ASSIGNED TASK
Go over the data and keep only the lines that include "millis".

[[ MATERIAL TO PROCESS open ]]

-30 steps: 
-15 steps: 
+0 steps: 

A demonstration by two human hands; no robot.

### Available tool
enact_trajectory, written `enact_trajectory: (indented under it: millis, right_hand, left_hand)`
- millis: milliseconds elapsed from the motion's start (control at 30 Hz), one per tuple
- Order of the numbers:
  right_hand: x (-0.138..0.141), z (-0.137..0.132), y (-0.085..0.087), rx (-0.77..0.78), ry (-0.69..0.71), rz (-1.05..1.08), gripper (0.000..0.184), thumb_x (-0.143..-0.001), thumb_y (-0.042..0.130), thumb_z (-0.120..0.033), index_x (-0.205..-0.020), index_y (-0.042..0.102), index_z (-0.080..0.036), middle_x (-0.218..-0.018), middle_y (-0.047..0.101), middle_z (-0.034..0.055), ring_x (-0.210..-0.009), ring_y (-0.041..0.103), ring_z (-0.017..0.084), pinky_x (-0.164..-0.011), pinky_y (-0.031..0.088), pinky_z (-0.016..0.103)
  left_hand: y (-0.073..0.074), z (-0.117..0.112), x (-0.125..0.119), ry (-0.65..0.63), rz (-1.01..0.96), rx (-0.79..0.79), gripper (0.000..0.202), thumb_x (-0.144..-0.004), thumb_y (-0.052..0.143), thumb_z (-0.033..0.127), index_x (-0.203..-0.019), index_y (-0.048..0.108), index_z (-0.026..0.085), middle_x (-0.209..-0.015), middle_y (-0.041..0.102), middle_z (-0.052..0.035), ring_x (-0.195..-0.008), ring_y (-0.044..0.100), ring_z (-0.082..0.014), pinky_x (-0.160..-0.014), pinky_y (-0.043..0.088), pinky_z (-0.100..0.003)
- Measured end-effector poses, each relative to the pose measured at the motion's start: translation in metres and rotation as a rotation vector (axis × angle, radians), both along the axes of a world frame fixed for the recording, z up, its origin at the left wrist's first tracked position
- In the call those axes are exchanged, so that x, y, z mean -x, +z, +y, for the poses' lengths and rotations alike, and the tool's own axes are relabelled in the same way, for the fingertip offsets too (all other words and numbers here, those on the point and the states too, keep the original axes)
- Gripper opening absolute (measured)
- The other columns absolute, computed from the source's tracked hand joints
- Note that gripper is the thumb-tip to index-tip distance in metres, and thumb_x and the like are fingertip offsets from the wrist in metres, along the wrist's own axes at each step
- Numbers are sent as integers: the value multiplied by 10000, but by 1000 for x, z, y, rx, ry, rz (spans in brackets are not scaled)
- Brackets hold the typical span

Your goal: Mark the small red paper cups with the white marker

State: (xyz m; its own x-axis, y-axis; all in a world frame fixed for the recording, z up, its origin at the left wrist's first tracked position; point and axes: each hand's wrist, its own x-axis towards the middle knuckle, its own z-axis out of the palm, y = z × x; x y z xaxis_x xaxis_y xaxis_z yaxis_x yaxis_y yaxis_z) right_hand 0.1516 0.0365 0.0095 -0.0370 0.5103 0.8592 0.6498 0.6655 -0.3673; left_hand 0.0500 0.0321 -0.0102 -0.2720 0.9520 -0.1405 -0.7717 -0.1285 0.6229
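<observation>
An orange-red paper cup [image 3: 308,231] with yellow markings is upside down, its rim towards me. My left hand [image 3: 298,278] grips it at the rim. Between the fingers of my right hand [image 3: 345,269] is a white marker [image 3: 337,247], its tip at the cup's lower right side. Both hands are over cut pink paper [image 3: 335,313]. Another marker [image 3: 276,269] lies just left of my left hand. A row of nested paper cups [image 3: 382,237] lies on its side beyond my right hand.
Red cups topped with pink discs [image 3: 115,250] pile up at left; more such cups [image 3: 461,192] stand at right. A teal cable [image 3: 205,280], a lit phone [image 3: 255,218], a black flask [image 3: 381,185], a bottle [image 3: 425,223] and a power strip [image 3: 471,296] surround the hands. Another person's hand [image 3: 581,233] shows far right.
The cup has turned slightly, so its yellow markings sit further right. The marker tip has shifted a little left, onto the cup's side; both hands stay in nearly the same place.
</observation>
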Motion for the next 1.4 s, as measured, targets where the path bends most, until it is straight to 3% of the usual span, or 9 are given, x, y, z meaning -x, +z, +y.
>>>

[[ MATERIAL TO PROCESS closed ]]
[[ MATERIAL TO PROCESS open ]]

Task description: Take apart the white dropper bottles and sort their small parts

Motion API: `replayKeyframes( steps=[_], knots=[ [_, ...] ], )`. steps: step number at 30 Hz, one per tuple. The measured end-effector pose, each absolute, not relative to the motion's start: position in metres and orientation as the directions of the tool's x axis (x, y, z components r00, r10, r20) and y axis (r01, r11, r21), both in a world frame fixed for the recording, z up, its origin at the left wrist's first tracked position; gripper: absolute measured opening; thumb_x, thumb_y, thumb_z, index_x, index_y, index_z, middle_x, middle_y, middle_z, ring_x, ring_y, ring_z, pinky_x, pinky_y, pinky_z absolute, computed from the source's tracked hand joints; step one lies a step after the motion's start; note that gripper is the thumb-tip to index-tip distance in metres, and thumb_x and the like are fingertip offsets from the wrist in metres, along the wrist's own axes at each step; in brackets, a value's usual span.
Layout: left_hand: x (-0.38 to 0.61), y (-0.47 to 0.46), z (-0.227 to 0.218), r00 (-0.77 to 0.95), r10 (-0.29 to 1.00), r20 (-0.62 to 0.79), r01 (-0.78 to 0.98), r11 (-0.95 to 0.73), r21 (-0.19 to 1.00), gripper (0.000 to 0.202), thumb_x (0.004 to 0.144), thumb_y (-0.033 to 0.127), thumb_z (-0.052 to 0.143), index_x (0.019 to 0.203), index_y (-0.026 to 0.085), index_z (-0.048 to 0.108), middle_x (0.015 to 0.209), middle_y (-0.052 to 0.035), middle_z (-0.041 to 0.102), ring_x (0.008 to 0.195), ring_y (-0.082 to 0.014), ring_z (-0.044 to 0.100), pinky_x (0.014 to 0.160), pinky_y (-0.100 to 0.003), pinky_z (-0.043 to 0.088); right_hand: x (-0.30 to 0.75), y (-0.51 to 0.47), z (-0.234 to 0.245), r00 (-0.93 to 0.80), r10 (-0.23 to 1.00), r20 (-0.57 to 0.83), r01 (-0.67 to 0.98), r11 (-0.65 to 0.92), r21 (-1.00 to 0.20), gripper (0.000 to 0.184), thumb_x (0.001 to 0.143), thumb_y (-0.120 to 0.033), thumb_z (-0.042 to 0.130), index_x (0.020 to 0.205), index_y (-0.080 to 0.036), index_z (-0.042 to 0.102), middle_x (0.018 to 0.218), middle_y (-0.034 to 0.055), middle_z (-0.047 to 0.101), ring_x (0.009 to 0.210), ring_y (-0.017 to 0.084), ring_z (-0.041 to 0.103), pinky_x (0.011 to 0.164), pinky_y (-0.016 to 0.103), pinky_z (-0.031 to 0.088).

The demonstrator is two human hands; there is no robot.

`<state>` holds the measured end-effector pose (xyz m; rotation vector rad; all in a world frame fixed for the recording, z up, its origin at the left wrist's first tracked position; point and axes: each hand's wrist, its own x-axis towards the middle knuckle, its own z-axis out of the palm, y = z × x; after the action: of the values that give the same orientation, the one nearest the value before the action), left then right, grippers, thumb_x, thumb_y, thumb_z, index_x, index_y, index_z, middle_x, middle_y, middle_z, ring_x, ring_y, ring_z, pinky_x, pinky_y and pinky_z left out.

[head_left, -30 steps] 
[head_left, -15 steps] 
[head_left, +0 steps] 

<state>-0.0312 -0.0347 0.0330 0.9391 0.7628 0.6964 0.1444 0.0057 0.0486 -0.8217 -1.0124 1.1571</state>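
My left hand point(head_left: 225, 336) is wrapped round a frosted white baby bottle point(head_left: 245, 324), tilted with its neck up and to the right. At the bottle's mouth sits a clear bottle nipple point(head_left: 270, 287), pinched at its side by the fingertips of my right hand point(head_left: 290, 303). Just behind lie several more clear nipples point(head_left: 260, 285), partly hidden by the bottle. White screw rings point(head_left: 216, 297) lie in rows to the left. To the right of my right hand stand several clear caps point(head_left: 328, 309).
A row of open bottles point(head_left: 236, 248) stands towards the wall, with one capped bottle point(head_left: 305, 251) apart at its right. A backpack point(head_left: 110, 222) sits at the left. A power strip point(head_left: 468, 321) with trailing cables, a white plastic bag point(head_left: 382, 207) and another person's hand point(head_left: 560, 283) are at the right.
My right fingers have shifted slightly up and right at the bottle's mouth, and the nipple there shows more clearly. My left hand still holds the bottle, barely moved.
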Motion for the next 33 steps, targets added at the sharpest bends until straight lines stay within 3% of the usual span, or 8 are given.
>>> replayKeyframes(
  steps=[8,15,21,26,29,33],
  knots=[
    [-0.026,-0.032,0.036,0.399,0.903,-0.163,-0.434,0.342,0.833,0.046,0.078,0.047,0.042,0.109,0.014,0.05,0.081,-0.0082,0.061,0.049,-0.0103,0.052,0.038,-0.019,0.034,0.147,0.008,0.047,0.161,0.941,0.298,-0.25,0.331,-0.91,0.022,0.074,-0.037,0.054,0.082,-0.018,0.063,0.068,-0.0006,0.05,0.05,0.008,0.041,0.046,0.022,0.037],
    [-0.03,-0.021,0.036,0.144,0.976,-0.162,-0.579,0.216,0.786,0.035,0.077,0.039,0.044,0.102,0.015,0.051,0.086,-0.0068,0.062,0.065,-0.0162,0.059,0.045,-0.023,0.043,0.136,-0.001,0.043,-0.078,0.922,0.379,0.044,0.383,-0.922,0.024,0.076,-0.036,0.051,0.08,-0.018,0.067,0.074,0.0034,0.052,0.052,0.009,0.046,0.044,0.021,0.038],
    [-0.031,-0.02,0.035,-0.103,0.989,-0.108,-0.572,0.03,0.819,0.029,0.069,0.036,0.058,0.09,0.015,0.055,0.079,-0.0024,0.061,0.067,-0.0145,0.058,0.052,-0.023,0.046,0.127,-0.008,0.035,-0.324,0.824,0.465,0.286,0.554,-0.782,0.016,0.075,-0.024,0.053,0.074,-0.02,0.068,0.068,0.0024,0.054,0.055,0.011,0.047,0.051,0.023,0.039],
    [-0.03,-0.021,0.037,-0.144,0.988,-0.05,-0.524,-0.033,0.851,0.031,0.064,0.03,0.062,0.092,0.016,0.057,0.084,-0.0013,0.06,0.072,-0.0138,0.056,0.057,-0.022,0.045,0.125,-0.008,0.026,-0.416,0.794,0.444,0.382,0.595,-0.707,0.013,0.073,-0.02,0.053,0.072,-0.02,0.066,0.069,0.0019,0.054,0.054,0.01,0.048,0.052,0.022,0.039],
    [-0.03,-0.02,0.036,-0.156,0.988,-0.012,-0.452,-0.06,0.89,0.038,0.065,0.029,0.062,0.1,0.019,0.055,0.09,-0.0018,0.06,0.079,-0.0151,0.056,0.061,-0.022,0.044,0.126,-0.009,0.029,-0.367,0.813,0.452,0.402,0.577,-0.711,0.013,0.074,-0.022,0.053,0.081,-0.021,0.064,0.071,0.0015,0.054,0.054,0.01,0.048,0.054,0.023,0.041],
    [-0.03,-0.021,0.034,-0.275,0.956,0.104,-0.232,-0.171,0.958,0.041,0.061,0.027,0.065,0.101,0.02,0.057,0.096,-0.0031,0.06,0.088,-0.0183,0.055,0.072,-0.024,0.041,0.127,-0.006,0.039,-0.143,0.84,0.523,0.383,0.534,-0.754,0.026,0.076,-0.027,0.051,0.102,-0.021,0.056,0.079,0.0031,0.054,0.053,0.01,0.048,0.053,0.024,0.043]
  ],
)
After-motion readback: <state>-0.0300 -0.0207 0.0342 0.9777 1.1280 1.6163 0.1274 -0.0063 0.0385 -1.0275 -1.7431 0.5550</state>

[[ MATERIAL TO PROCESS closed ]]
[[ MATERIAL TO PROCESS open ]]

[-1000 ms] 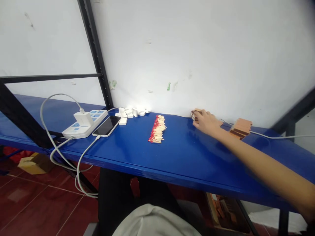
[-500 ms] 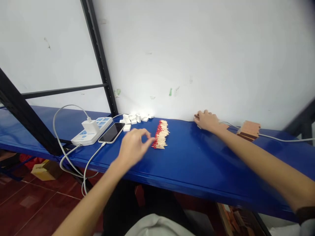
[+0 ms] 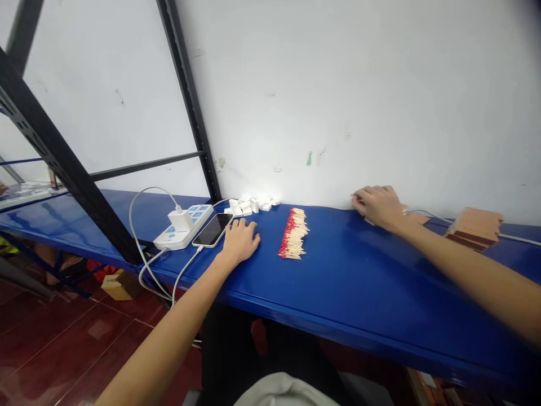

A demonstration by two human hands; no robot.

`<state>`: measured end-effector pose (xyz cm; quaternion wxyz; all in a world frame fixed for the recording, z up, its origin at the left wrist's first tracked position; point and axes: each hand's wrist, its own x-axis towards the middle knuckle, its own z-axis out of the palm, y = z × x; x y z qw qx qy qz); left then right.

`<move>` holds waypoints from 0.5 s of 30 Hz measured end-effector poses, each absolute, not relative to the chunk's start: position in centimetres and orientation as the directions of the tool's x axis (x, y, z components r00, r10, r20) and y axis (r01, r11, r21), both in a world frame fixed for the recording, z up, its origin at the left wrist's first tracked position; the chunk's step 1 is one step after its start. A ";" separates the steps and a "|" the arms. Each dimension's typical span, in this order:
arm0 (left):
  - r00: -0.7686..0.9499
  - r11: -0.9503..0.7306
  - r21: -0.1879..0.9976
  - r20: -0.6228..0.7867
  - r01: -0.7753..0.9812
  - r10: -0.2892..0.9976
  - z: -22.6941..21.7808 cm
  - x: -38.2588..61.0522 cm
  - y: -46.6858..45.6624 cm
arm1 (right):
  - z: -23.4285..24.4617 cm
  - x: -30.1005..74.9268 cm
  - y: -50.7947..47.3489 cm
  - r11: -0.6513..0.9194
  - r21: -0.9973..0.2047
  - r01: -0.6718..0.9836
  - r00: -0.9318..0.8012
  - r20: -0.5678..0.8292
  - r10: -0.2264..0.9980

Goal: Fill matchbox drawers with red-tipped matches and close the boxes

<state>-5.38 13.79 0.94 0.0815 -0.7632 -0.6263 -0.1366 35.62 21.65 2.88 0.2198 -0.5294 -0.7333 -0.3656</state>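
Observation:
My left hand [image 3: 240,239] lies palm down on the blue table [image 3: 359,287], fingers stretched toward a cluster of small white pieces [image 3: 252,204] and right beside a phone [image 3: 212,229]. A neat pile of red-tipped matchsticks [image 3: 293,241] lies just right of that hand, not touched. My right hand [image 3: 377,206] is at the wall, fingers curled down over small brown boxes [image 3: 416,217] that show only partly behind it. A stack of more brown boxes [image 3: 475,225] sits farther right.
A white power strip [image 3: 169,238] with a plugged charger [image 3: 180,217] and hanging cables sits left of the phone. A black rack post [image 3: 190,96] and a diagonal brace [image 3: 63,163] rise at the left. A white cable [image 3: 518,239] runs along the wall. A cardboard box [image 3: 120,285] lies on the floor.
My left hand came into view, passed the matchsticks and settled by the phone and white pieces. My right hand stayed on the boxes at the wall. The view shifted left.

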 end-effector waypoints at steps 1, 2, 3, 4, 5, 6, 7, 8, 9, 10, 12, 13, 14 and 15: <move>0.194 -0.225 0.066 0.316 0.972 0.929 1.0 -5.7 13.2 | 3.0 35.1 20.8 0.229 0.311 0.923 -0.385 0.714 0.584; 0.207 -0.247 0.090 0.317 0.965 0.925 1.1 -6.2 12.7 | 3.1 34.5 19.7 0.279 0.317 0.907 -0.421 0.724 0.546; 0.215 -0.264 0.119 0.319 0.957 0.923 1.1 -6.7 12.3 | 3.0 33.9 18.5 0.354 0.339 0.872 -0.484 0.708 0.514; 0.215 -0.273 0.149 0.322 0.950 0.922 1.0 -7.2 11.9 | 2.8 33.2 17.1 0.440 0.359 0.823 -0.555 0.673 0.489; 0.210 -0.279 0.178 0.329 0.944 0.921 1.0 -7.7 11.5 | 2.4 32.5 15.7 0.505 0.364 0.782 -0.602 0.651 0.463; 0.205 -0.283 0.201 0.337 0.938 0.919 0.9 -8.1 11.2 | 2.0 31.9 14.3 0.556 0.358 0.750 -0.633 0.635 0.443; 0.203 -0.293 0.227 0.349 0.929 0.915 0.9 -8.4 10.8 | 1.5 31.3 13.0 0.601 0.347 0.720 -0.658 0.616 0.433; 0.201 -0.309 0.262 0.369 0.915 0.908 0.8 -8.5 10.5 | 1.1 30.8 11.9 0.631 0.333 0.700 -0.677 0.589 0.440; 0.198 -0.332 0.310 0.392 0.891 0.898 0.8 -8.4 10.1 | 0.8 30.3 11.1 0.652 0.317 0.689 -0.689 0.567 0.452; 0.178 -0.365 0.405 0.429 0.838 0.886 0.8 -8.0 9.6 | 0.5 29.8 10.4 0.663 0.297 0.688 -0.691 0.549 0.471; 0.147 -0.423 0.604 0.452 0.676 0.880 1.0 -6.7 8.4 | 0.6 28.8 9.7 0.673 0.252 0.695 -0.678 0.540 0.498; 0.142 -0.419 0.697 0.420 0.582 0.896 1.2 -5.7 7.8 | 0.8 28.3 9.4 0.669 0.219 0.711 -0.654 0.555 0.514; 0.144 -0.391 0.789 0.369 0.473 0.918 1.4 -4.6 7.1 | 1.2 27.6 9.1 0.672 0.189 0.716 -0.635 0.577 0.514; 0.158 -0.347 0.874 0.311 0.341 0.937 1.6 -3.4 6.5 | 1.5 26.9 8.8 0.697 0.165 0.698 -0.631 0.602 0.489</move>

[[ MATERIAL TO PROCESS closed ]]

RESULT OF THIS TASK
enact_trajectory, written `enact_trajectory: (indented under it: millis, right_hand, left_hand)`
- millis: milliseconds elapsed from the motion's start (control at 30 Hz), one per tuple

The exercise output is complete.